Zaben Malik, Finnigan Amy, Bhatti Muhammed I, Leach Paul
a Institute of Psychological Medicine and Clinical Neurosciences, National Neuroscience and Mental Health Research Institute, Cardiff University School of Medicine , Cardiff , UK.
b Department of Paediatric Neurosurgery , University Hospital of Wales , Cardiff , UK.
Br J Neurosurg. 2016;30(1):7-10. doi: 10.3109/02688697.2015.1096911. Epub 2015 Oct 15.
Post-haemorrhagic hydrocephalus (PHH), a potential consequence of grade II-IV germinal matrix haemorrhage, remains a significant problem in premature infants with long-term neurodevelopmental disabilities and high mortality rates. Early ventriculoperitoneal shunt (VPS) insertion is associated with a high failure rate and many complications; hence, temporising measures are always instituted until the infant is mature (age and/or weight) enough.
We have reviewed the recently available literature on the usefulness and complications of the initial measures used in the treatment of PHH; particularly, focusing on serial cerebrospinal fluid (CSF) tapping, external ventricular drainage (EVD), ventriculosubgaleal shunts (VSG), ventricular access devices (VADs), endoscopic third ventriculostomy (ETV) with and without coagulation of the choroid plexus.
Randomised controlled trials (RCTs) have failed to demonstrate a significant effect of serial lumbar punctures on the rates of morbidity, mortality or conversion to permanent VPS in the treatment of PHH. Retrospective studies, mostly with small patients' numbers, provide not only a considerable controversy regarding EVD, VSG, VADs and ETV usefulness in the management of PHH but also variable rates on their complications. None of these variables have, however, been tested using RCTs.

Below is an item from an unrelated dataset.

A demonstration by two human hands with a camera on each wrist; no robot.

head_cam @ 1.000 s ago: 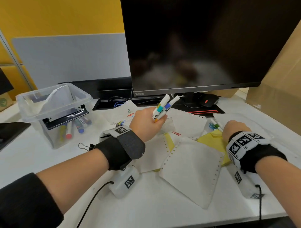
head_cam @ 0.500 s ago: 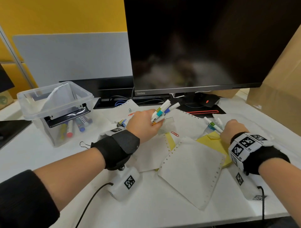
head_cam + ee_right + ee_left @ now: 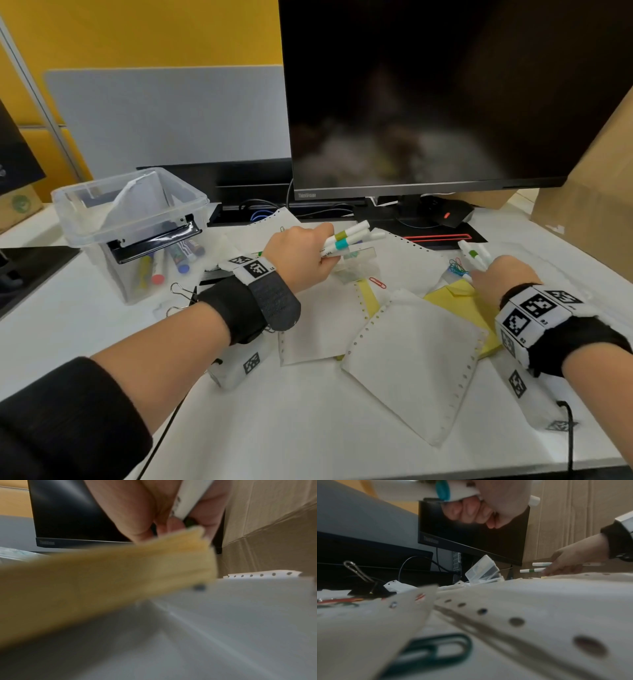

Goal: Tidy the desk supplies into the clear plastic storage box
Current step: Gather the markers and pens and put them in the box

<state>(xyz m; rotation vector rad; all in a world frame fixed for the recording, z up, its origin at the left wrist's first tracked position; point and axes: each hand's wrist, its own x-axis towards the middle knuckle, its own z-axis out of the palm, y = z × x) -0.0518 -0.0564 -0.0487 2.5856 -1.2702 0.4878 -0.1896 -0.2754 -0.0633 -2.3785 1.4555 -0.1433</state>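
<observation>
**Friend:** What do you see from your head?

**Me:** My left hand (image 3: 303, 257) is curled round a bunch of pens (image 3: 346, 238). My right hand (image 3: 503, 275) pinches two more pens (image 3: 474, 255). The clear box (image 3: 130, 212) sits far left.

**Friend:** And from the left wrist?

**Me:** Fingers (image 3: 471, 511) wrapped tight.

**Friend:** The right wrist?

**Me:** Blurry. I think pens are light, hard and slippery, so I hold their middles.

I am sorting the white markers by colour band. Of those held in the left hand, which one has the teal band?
In the left hand, the teal-banded marker is the lower of the two with visible bands; the marker above it has an olive band.
</observation>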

There is no level-one evidence to support the superiority of any of the currently available temporising measures in the initial treatment of PHH over others. The need for such rigorous studies remains largely unmet. We feel that a UK multi-centre-RCT is paramount to provide neurosurgeons with the evidence needed to choose the best initial approach for PPH treatment, yet with minimal complications' rate.
出血后脑积水(PHH)是II-IV级生发基质出血的潜在后果,在患有长期神经发育障碍和高死亡率的早产儿中仍然是一个重大问题。早期脑室腹腔分流术(VPS)置入的失败率高且并发症多;因此,总是采取临时措施,直到婴儿足够成熟(年龄和/或体重)。

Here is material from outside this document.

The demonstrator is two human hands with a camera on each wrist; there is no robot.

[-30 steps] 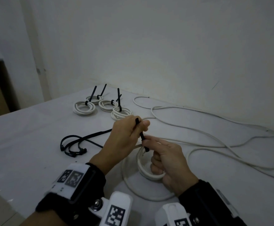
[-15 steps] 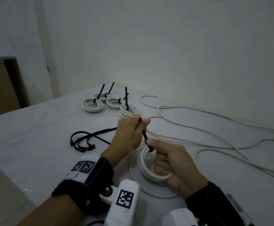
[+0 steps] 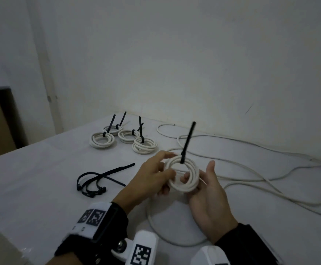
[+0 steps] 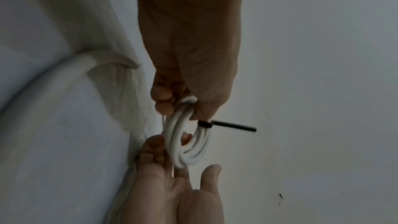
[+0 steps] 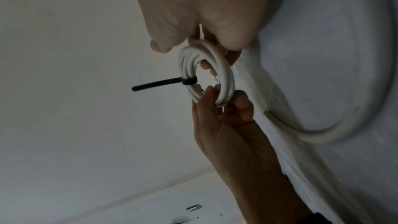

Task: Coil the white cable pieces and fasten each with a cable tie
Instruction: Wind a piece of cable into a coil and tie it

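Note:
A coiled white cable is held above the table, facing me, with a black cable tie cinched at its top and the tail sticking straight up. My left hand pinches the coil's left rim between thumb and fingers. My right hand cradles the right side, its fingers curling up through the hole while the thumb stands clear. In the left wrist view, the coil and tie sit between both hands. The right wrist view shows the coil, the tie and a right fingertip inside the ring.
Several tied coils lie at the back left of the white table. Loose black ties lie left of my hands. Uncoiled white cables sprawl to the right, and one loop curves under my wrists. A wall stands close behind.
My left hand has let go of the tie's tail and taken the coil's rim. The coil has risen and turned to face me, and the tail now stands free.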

我们回顾了最近关于PHH治疗中使用的初始措施的有效性和并发症的文献;特别关注连续脑脊液(CSF)穿刺、脑室外引流(EVD)、脑室-帽状腱膜下分流术(VSG)、脑室接入装置(VAD)、有无脉络丛凝固的内镜下第三脑室造瘘术(ETV)。
随机对照试验(RCT)未能证明连续腰椎穿刺在治疗PHH时对发病率、死亡率或转为永久性VPS的发生率有显著影响。回顾性研究大多样本量小,不仅在EVD、VSG、VAD和ETV在PHH管理中的有效性方面存在很大争议,而且其并发症发生率也各不相同。然而,这些变量均未通过RCT进行测试。
没有一级证据支持目前任何一种PHH初始治疗临时措施优于其他措施。对这类严谨研究的需求在很大程度上仍未得到满足。我们认为,英国多中心RCT对于为神经外科医生提供选择PPH最佳初始治疗方法所需的证据至关重要,同时并发症发生率最低。